Notice of Pre-AIA or AIA Status
The present application is being examined under the pre-AIA first to invent provisions.
Election/Restrictions
Claims 13, 19 and 20 are withdrawn from further consideration pursuant to 37 CFR 1.142(b) as being drawn to a nonelected invention, there being no allowable generic or linking claim. Election was made without traverse in the reply filed on 6 November 2025.
Status of Claims
Claims 1-12, 15-18, and 21 as filed 6 November 2025 are examined herein. No new matter is included.
Claim Objections
Claims 8 and 9 are objected to because of the following informalities: an article (“a” or “the”) is required before “silane crosslinking reaction”. Appropriate correction is required.
Claim Rejections - 35 USC § 112
The following is a quotation of 35 U.S.C. 112(b):
(b) CONCLUSION.—The specification shall conclude with one or more claims particularly pointing out and distinctly claiming the subject matter which the inventor or a joint inventor regards as the invention.
Claims 1-12, 15-18, and 21 are rejected under 35 U.S.C. 112(b) or 35 U.S.C. 112 (pre-AIA ), second paragraph, as being indefinite for failing to particularly point out and distinctly claim the subject matter which the inventor or a joint inventor (or for applications subject to pre-AIA 35 U.S.C. 112, the applicant), regards as the invention. Claim 1 includes the limitation “a separator… that is capable of forming a crosslinked structure … wherein the heat shrinkage factor at 150°C after formation of the crosslinked structure is 0.02 to 0.91 times the heat shrinkage factor at 150°C before formation of the crosslinked structure.” It is unclear if there is antecedent basis for "the crosslinked structure" since a modified polyolefin that is "capable of forming a crosslinked structure" appears to be an intended use limitation, and does not necessarily require the presence of a crosslinked structure. Regarding the broadest reasonable interpretation, as long as the modified polyolefin is capable of forming a crosslinked structure with the claimed heat shrinkage factor, the “the heat shrinkage factor at 150°C after formation of the crosslinked structure is 0.02 to 0.91 times the heat shrinkage factor at 150°C before formation of the crosslinked structure” will be interpreted as being met. Referring to the instant specification at [0083] a microporous membrane where the content of the polyolefin 50 wt% to 100 wt%, and the polyolefin having a weight-average molecular weight of 100,000 or higher and less than 1,000,000 would have the right heat shrinkage factor.

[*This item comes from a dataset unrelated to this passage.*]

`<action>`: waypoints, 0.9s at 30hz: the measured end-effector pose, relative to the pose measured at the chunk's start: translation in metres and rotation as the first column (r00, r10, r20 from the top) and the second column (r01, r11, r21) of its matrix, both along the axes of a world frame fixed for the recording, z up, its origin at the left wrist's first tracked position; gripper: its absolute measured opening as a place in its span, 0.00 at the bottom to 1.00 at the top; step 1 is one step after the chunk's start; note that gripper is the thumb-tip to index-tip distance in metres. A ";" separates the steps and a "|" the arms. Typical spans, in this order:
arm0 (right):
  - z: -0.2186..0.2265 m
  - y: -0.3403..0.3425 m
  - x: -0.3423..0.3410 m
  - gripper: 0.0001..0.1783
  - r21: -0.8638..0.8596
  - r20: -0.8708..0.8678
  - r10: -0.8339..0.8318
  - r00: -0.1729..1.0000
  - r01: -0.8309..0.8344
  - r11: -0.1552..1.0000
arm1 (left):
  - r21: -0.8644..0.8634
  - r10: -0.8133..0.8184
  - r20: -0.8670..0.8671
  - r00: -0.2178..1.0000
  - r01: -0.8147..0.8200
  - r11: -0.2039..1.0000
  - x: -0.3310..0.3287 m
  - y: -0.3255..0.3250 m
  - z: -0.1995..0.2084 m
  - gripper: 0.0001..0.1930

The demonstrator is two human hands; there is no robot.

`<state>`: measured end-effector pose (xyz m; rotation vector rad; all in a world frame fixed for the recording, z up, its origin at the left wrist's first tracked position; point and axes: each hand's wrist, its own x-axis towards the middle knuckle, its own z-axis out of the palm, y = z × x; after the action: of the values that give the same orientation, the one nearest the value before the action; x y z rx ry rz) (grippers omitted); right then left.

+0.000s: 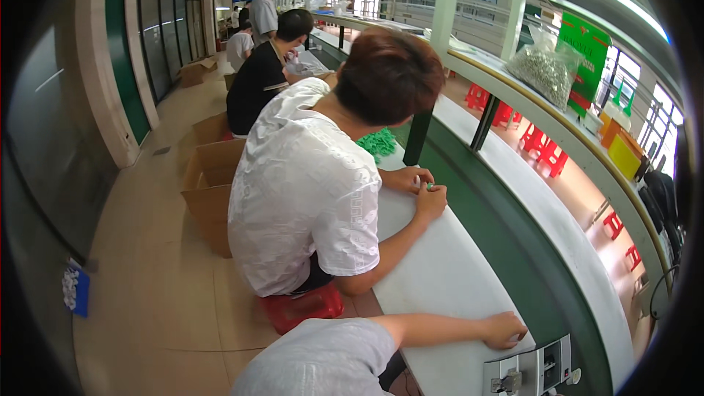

The limitations "capable of forming a crosslinked structure" and "heat shrinkage factor..." can also be considered intended use limitations such that under the broadest reasonable interpretation, this limitation will be met a microporous membrane where the content of the polyolefin is 50 wt% to 100 wt% and the polyolefin having a weight-average molecular weight of 100,000 or higher and less than 1,000,000. (See instant specification at [0083])
It is also not clear if the shrinkage factor of claim 1 applies to both layers or just to the first porous layer.
Claims 2, 12, and 15-18 stand rejected due to dependency.
Claim 8 includes the limitation “wherein silane crosslinking reaction of the silane-modified polyolefin is initiated when the separator for an electricity storage device contacts with an electrolyte solution.” This limitation is indefinite because the instant claim is a product claim not a process claim, and therefore is not clear what chemistry, structure or properties are associated with a separator meeting this limitation. Referring to the instant specification at [0033] a microporous separator comprising silane-modified polyolefin will meet the instant claim limitation.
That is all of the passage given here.